Rashid Bashir

Rashid Bashir

Dean of The Grainger College of Engineering
University of Illinois at Urbana-Champaign
Speaker

Bio

Rashid Bashir is Dean of The Grainger College of Engineering, the Grainger Distinguished Chair in Engineering and Professor of Bioengineering at the University of Illinois at Urbana-Champaign. Previously, he was the Executive Associate Dean at the Carle-Illinois College of Medicine (2017–present), the Abel Bliss Professor of Engineering, Head of Department of Bioengineering (2013–2017), and Director of the Micro and Nanotechnology Laboratory (a campus-wide clean room research facility) (2007–2013). Prior to joining UIUC, he was at Purdue University (1998–2007) with faculty appointments in Electrical and Computer Engineering, and Bioengineering. From 1992 to 1998 he worked at National Semiconductor Corporation in Santa Clara, CA as Sr. Engineering Manager. 

He graduated with a PhD in Electrical Engineering from Purdue University in 1992. He has authored or co-authored over 250 journal papers, over 200 conference papers and conference abstracts, and over 120 invited talks, and has been granted 49 patents. He received the NSF Faculty Early Career Award, the 2012 IEEE EMBS Technical Achievement Award, and the Pritzker Distinguished Lectureship Award from BMES in 2018. He is a fellow of IEEE, AIMBE, AAAS, BMES, IAMBE, RSC, APS, and NAI. He has been involved in 3 startups that have licensed his technologies.

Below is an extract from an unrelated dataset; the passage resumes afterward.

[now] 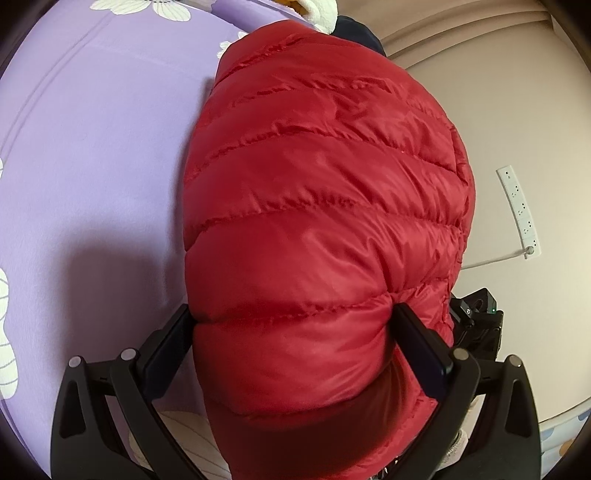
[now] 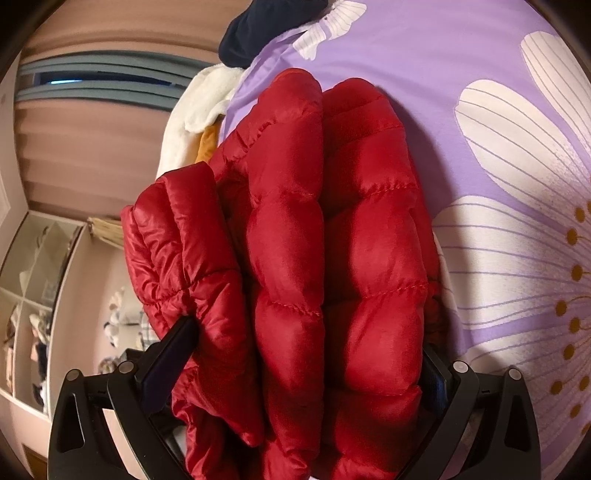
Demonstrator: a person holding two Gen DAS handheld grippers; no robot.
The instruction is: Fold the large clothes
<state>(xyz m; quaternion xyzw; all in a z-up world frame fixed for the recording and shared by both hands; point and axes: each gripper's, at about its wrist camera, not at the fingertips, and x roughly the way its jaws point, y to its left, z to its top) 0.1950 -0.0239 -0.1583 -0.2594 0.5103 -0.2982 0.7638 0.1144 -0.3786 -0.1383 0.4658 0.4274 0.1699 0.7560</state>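
While both tools pinch red puffer jacket (image 1: 314,221) over bed (image 1: 92,147) | left tool (image 1: 293,343), right tool (image 2: 306,354) | risk: slick bulk slips, fold springs apart

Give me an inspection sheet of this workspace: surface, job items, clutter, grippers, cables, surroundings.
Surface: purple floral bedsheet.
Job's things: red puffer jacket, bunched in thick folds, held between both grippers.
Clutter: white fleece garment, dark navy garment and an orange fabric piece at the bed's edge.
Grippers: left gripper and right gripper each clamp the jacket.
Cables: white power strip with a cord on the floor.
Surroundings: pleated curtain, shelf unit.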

He was part of the core founding team and co-chair of the curriculum committee for the Carle Illinois College of Medicine, the world’s first engineering based College of Medicine at the University of Illinois at Urbana-Champaign.

His research group is interested in developing new technologies for precision and personalized medicine, and 3D bio-fabrication of cellular systems. Using bionanotechnology, BioMEMS, and lab on chip, he is working at the interface of biology and engineering from the molecular to the tissue scale, and aiming to make an impact on grand challenges in health and medicine including cancer, sepsis, and others. 

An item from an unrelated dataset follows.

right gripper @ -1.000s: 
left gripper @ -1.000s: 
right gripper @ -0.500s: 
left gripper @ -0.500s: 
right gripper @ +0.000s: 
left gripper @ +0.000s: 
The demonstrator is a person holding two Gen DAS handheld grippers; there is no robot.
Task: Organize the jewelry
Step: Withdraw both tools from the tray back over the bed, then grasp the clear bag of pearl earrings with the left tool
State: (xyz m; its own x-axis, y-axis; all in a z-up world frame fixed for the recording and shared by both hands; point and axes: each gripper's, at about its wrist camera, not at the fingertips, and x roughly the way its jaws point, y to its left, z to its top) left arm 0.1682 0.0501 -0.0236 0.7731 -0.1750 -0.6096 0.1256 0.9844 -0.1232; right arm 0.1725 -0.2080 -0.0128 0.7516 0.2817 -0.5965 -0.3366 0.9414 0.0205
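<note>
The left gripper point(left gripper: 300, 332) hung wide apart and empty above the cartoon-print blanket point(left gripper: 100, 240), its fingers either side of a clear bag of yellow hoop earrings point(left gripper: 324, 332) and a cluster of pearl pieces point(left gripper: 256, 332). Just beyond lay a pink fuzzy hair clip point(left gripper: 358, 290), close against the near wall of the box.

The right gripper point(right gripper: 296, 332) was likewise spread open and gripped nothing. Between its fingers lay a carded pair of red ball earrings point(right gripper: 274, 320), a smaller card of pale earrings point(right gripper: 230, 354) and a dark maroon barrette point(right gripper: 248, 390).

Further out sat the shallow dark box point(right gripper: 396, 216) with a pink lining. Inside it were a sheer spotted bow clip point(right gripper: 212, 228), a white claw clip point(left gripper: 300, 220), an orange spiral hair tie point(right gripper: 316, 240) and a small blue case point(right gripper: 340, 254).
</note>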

In addition to leading his own research group, he was the PI on an NSF IGERT on Cellular and Molecular Mechanics and Bionanotechnology and PI on an NIH Training Grant on Cancer Nanotechnology. He is also co-PI on a recently funded National Research Traineeship (NRT) from NSF. He is also Associate Director and UIUC site lead on an NSF Science and Technology Center on Emergent Behavior of Integrated Cellular Systems (with MIT, Georgia Tech, and other partners).